There are parts one two, three, four,five, six,seven and eight of "In the Mouth of the Wolf", which is the seventh and final section of this story.
The story may be regarded as fanfic set in poisontaster's Keptverse. There is a species of cast list here.
Part 9:
The floor felt hard and smooth through the thin mattress. There was a blanket over him. He was fully dressed, all but his shoes. Richard opened his eyes and stared into a jumble of shadows.
He could not understand what he was looking at: a ceiling lined with moving shadows and yellow light, not sunlight: above him, beside him, a wall that wasn't a wall, that ended in an edge of broken darkness that moved, that stared at him with a gargoyle face that might almost be human.
He was lying on a mat beside Sam’s bed.
He was in one of the small rooms junior doctors slept in, assigned to cover the emergency room, at Chicago Memorial Hospital.

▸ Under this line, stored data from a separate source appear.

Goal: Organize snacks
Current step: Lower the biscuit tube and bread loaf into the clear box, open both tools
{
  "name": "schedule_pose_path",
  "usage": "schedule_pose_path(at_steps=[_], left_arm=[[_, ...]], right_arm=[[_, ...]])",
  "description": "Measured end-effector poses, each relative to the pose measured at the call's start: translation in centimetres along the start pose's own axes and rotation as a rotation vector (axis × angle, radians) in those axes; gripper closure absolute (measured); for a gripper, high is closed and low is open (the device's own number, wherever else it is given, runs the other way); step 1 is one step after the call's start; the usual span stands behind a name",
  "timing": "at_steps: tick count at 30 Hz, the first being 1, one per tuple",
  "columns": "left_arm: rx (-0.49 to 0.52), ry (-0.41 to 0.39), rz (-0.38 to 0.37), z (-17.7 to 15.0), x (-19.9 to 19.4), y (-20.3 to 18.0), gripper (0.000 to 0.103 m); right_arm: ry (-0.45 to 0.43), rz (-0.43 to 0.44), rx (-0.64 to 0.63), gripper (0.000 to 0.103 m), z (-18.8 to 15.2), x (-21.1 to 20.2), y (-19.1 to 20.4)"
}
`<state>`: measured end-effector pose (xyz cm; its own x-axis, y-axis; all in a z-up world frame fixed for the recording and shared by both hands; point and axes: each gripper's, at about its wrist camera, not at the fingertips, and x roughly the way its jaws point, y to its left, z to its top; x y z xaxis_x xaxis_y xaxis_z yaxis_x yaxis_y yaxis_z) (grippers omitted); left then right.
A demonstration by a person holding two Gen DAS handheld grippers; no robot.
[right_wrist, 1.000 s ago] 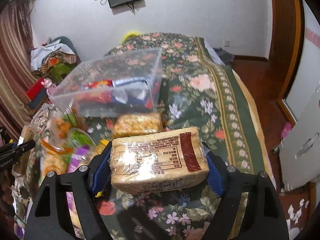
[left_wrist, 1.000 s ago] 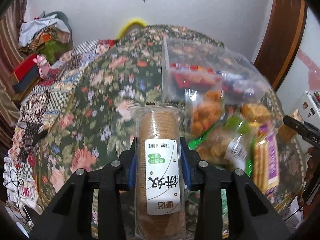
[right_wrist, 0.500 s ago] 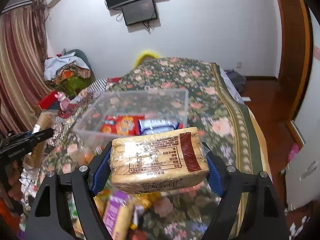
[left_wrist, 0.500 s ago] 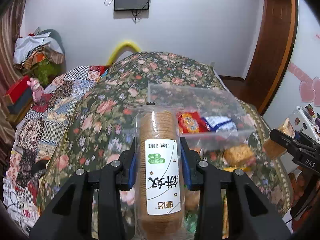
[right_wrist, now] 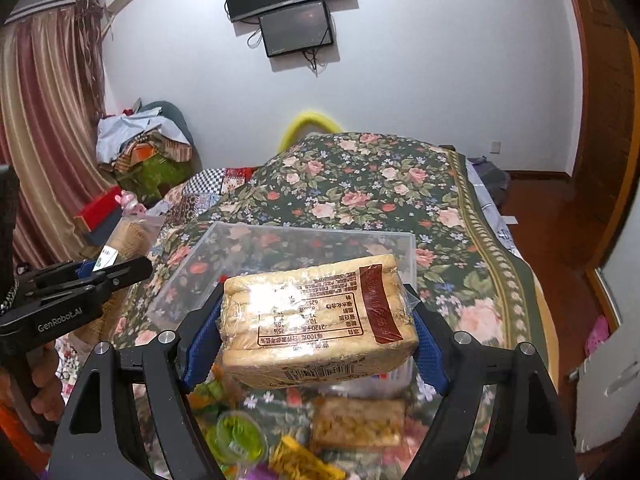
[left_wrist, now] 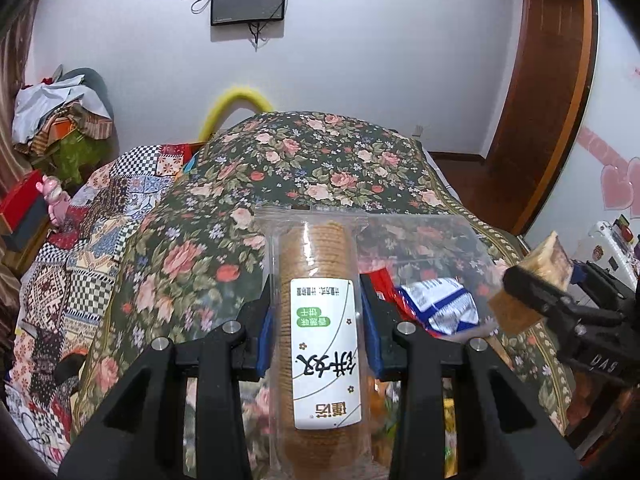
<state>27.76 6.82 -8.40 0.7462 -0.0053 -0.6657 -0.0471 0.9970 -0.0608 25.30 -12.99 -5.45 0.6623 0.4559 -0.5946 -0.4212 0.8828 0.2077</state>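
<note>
Carry step in hand. Your left claw (left_wrist: 318, 328) grips a clear-wrapped roll of round brown biscuits (left_wrist: 318, 280); your right claw (right_wrist: 318, 330) clamps a wrapped block of pale crackers (right_wrist: 316, 320). Both hang above the clear plastic bin (right_wrist: 304, 240) on the floral bed. Next: lower each into it, then release.

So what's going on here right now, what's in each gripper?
A person holds a gripper in each hand over a floral-covered bed. The left gripper is shut on a tall round biscuit sleeve; the right gripper is clamped on a wide cracker pack. Both are raised near a clear plastic bin that already holds a red packet and a blue-and-white packet. More snacks lie loose below.
</note>
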Motion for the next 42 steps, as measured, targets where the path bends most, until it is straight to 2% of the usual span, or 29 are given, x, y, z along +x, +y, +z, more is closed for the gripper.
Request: schedule_pose_path(at_steps=[12,19,25,30,36,38,42], left_arm=[[0.000,0.062,-0.003,2.7,6.1,-0.7,0.066],[0.010,0.121,0.010,2.4,9.3,-1.0,0.066],[-0.013,0.161,0.028,2.1,10.5,-0.7,0.066],[-0.042,0.144,0.025,2.0,9.6,-0.2,0.062],[-0.020,0.094,0.034,1.9,6.7,-0.3,0.052],[-0.014,0.080,0.028,1.8,5.7,-0.4,0.044],[0.005,0.054,0.023,1.3,3.7,-0.5,0.036]], right_arm=[[0.090,-0.049,-0.020,0.024,1.9,5.3,-0.8],[0.150,-0.067,-0.039,0.024,2.1,7.1,-1.2],[0.194,-0.080,-0.066,0.023,1.7,8.0,-0.9],[0.214,-0.096,-0.082,0.022,1.0,8.1,-0.7],[0.207,-0.084,-0.061,0.020,1.0,7.0,-0.9],[0.201,-0.078,-0.054,0.019,1.0,6.5,-0.9],[0.162,-0.101,-0.076,0.010,1.1,5.0,-0.5]])
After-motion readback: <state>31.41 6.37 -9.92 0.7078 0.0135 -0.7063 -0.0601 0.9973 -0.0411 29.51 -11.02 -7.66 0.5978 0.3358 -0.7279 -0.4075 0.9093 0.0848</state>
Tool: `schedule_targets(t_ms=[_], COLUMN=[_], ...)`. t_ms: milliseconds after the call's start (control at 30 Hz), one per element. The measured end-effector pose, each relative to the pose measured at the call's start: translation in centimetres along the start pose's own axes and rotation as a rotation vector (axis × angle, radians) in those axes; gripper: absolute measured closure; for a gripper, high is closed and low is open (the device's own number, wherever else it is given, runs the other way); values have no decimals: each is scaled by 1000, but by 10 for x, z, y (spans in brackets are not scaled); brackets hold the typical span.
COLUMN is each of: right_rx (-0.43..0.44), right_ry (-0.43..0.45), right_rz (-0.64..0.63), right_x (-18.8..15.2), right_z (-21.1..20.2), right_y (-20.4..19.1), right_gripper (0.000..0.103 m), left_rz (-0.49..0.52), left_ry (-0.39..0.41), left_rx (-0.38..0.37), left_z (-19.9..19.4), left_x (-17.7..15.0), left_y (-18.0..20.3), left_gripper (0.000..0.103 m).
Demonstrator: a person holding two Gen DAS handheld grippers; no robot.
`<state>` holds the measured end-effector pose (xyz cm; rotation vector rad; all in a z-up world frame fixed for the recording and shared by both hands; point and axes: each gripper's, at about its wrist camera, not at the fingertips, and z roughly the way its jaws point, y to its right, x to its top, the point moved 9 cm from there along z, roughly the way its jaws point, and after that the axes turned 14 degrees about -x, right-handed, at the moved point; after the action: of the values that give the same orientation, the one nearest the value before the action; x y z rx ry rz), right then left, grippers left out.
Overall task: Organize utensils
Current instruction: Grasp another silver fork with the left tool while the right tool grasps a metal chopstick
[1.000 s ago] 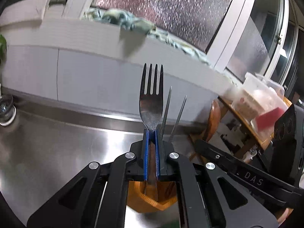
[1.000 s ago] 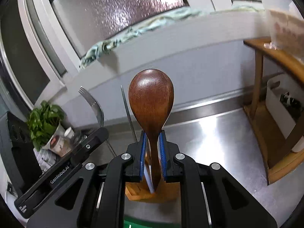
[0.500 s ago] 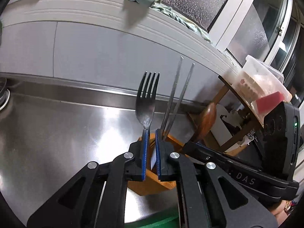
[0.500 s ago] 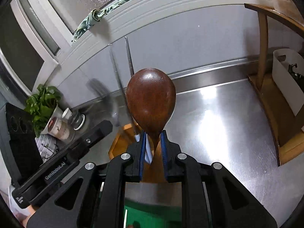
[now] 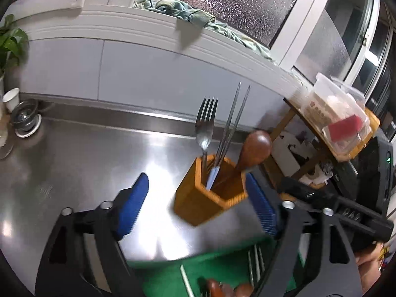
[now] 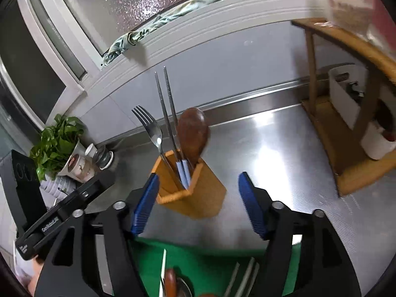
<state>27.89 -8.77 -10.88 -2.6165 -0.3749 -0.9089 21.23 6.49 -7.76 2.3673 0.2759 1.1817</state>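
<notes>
Left gripper (image 5: 198, 204) released, jaws just opened wide, nothing pinched; holder (image 5: 210, 193) sits between and beyond the blue pads (image 5: 135, 205), not touched. Right gripper (image 6: 198, 204) also released, jaws just opened, pads clear of the holder (image 6: 193, 193) ahead of them.

Holder at frame centre on the steel table (image 5: 74, 168), upright. In it: fork (image 5: 206, 126) tines up on the left, chopsticks (image 5: 234, 123) in the middle leaning slightly, wooden spoon (image 5: 255, 146) on the right, bowl up. Same order in the right view: fork (image 6: 149, 128), chopsticks (image 6: 167, 109), spoon (image 6: 193, 133).

Green mat (image 6: 198, 267) at bottom centre, with more utensils (image 6: 245, 277) lying on it, partly hidden by the gripper. Plant (image 6: 54, 141) at left. Wooden shelf (image 6: 346, 148) at right.
</notes>
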Motion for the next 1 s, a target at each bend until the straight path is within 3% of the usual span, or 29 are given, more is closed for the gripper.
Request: schedule_targets(t_ms=[100,200,533,800,867,933,967,1000], right_rx=[-44,-87,-55,-82,-100,-104,-101,-104], right_ry=[-29,-95,-342,-485,-516,-563,-588,-613], right_rz=[-41,-75,-95,-81,-69,-48,-36,-27], right_x=[-13,-32,-101,-145,-155,-166,-171,-177], right_z=[-15,-26,-50,-51,-46,-39,-36,-32], right_y=[7,15,23,31,35,38,39,40], right_gripper=[15,6,6,7,13,38,46,62], left_rz=[-16,-57,-180,-187,-194,-206,-215,-225], left_ry=[-41,-90,-287,-480,-523,-548,-558,-565], left_rx=[6,-5,19,44,48,48,48,44], left_z=[-13,-25,-50,-48,-45,-42,-41,-40], left_x=[-14,-30,-91,-149,-163,-172,-177,-181], left_y=[3,8,22,25,24,24,23,22], left_gripper=[11,8,8,8,8,9,14,24])
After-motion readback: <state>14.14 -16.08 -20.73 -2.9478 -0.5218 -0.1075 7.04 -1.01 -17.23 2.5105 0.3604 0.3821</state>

Richard sat up, his hands going to his throat, feeling new scabs formed over new wounds, rough to the touch, tender under his fingers. He was staring at Sam, his mouth open, his eyes gaping.
He had seen the Commerce building of Chicago smoke and dust on the wind. He had removed – last night? It felt in his memory like hours of night – hundreds of chips from slaves, each chip removed a crime for which he could be condemned to the collar, for which a collared slave would be killed.
He wasn't collared. Sam's hands were burned.
“Sam,” he said out loud, and got up to his knees, his hands on the edge of the bed. He swallowed, his voice sounding strange in his own ears. “Sam.”
The door behind him opened: the light overhead came on. Sam's face looked white. His mouth was set in a familiar, humourless grin. “Richard. You're wanted.”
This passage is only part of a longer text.